注目ポイント
「米国が中国の侵攻から台湾を守るのは2028年までだ」と発言して、波紋を広げているのは、2024年の米大統領選で共和党候補指名を争う実業家ビベック・ラマスワミ氏(38)。その発言の意図とは、そしてラマスワミ氏とは一体どういう人物なのか。
2024年米大統領選の共和党候補指名争いに参戦したインド系実業家ビベック・ラマスワミ氏(38)は、「米国が中国の侵攻から台湾を守るのは2028年までだ」と発言。中国が「台湾問題は核心的利益の核心」と主張し、「台湾統一のためには武力行使の放棄はしない」と明言する中、ラマスワミ氏の発言は波紋を広げている。
その発言の意味するところとは何なのか。ラマスワミ氏は、米国が台湾を守るのは半導体生産を依存しているためで、5年後までには米国で自給を実現すると強調した。これに対し、「米国の利益だけを優先する姿勢」だとして一部から批判を浴びている。
無名だったラマスワミ氏は今年2月、米FOXニュースの番組に出演中に大統領選への出馬を表明。過去には目立った政治活動もなく、有力な支援者もいなかったので、メディアは泡沫候補とみなしてきた。
ところが、トランプ前大統領(77)が掲げた「米国第一」路線の踏襲を打ち出し、歯に衣着せぬ発言で「若手のアウトサイダー」として存在感を放つ。各種世論調査でも、支持率がペンス前副大統領(64)ら共和党有力者を上回り、圧倒的人気のトランプ氏、2位のデサンティス・フロリダ州知事(44)に続く3位につけている。
先週はラジオ番組で、大統領選で勝利すれば、1期目が終わる29年1月までは「中国に台湾へ手を出させない」と主張。その間に必要な半導体を米国で全て生産できるようにすると公約。自給達成後は、台湾を守る方針は変わるとし、「それが国益だ」と言ってのけた。
そもそもラマスワミ氏と何者なのか
ラマスワミ氏はインド移民の子で、中西部オハイオ州シンシナティの中産階級の家庭で何不自由なく育った。家庭環境は先祖からのヒンドゥー教だったが、カトリック系の高校に通い、名門ハーバード大学に進学。卒業後はイェール大学のロースクールに学んだ超エリート。
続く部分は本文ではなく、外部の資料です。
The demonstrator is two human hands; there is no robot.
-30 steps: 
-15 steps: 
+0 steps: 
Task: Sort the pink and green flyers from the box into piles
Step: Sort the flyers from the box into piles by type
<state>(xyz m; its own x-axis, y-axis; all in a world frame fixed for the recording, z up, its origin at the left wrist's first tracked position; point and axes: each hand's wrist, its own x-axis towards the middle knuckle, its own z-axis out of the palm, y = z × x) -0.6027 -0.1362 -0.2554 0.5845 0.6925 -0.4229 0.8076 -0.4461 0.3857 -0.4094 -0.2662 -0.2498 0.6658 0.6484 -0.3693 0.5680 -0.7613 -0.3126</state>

キャリアをスタートさせたラマスワミ氏は、バイオテクノロジー分野への投資により巨額の富を得た。米経済誌「フォーブス」によると、現在、同氏の推定資産は少なくとも6億3000万ドル(約920億円)。
21年にはベストセラー本となる「Woke Inc.」を出版。若くして成功した起業家として、将来の米国型資本主義の方向性を示し、大きな反響を呼んだ。だが、ある書評には「道徳的かつ商業的な意思決定を行う企業に対する、傷ついた右翼の叫び」と酷評された。
デサンティス陣営が恐れるラマスワミ氏
先週、デサンティス氏を支持する政治活動団体が23日に行われた初の共和党予備討論会で、同氏がどう行動すべきかについて注意書きしたメモが流出した。